## [WHAT TO DO]
Please restate the data word for word.

## [SOURCE DATA]
+--

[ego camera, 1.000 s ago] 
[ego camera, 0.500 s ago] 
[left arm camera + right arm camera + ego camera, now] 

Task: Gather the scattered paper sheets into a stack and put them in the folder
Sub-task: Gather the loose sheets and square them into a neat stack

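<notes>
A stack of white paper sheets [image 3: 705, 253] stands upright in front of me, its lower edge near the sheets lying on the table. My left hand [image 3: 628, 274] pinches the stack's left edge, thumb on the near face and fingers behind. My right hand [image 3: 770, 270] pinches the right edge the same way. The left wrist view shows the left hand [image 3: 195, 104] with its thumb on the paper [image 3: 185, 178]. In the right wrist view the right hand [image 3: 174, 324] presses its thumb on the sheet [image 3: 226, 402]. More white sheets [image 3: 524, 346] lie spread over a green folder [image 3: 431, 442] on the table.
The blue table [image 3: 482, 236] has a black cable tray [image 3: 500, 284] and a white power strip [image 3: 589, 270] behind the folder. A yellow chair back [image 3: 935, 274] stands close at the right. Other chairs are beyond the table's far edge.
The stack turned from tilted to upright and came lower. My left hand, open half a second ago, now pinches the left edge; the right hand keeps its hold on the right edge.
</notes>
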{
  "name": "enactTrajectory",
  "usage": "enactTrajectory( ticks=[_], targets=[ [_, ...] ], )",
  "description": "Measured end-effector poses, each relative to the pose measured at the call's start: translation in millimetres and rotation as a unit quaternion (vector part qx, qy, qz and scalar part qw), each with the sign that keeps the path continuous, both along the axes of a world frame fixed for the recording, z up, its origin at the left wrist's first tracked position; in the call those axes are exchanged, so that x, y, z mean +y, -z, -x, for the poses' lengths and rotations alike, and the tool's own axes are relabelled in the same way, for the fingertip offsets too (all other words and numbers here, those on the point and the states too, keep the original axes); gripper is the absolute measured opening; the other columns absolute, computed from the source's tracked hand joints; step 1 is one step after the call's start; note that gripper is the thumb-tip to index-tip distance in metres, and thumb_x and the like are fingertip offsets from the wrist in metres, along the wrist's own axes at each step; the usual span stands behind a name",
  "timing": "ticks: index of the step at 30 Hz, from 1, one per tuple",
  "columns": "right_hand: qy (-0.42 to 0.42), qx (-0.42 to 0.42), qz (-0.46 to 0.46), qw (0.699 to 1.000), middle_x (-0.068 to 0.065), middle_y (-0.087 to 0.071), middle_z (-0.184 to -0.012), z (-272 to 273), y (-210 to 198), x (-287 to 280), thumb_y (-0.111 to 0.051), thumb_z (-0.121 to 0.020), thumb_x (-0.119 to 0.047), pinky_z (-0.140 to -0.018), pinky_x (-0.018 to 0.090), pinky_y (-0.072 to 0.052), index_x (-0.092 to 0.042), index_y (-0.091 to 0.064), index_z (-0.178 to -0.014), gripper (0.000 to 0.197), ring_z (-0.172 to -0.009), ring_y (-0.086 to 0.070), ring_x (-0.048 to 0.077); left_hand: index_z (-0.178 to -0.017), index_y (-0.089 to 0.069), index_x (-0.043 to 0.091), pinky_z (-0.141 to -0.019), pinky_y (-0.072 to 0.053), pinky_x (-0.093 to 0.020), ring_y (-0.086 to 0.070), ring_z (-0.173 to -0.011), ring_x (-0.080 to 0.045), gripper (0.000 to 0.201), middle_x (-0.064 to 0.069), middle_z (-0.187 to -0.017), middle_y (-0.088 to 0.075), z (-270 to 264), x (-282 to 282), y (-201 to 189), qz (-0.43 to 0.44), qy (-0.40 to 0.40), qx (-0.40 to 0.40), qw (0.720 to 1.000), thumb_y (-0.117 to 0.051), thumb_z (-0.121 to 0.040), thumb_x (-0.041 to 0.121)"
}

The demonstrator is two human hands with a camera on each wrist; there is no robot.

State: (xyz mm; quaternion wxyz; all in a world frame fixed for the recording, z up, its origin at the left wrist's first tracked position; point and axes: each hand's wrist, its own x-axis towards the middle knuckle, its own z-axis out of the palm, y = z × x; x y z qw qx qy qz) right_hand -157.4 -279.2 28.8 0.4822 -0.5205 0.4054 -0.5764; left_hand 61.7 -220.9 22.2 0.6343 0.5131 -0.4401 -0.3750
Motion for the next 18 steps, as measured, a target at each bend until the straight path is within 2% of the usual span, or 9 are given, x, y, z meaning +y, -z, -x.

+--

## [YOUR SOLUTION]
[ego camera, 1.000 s ago] 
[ego camera, 0.500 s ago] 
[left arm camera + right arm camera + ego camera, now] 

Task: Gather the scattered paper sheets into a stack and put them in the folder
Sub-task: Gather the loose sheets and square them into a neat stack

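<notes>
A stack of white paper sheets [image 3: 705, 253] stands upright in front of me, its lower edge near the sheets lying on the table. My left hand [image 3: 628, 274] pinches the stack's left edge, thumb on the near face and fingers behind. My right hand [image 3: 770, 270] pinches the right edge the same way. The left wrist view shows the left hand [image 3: 195, 104] with its thumb on the paper [image 3: 185, 178]. In the right wrist view the right hand [image 3: 174, 324] presses its thumb on the sheet [image 3: 226, 402]. More white sheets [image 3: 524, 346] lie spread over a green folder [image 3: 431, 442] on the table.
The blue table [image 3: 482, 236] has a black cable tray [image 3: 500, 284] and a white power strip [image 3: 589, 270] behind the folder. A yellow chair back [image 3: 935, 274] stands close at the right. Other chairs are beyond the table's far edge.
The stack turned from tilted to upright and came lower. My left hand, open half a second ago, now pinches the left edge; the right hand keeps its hold on the right edge.
</notes>
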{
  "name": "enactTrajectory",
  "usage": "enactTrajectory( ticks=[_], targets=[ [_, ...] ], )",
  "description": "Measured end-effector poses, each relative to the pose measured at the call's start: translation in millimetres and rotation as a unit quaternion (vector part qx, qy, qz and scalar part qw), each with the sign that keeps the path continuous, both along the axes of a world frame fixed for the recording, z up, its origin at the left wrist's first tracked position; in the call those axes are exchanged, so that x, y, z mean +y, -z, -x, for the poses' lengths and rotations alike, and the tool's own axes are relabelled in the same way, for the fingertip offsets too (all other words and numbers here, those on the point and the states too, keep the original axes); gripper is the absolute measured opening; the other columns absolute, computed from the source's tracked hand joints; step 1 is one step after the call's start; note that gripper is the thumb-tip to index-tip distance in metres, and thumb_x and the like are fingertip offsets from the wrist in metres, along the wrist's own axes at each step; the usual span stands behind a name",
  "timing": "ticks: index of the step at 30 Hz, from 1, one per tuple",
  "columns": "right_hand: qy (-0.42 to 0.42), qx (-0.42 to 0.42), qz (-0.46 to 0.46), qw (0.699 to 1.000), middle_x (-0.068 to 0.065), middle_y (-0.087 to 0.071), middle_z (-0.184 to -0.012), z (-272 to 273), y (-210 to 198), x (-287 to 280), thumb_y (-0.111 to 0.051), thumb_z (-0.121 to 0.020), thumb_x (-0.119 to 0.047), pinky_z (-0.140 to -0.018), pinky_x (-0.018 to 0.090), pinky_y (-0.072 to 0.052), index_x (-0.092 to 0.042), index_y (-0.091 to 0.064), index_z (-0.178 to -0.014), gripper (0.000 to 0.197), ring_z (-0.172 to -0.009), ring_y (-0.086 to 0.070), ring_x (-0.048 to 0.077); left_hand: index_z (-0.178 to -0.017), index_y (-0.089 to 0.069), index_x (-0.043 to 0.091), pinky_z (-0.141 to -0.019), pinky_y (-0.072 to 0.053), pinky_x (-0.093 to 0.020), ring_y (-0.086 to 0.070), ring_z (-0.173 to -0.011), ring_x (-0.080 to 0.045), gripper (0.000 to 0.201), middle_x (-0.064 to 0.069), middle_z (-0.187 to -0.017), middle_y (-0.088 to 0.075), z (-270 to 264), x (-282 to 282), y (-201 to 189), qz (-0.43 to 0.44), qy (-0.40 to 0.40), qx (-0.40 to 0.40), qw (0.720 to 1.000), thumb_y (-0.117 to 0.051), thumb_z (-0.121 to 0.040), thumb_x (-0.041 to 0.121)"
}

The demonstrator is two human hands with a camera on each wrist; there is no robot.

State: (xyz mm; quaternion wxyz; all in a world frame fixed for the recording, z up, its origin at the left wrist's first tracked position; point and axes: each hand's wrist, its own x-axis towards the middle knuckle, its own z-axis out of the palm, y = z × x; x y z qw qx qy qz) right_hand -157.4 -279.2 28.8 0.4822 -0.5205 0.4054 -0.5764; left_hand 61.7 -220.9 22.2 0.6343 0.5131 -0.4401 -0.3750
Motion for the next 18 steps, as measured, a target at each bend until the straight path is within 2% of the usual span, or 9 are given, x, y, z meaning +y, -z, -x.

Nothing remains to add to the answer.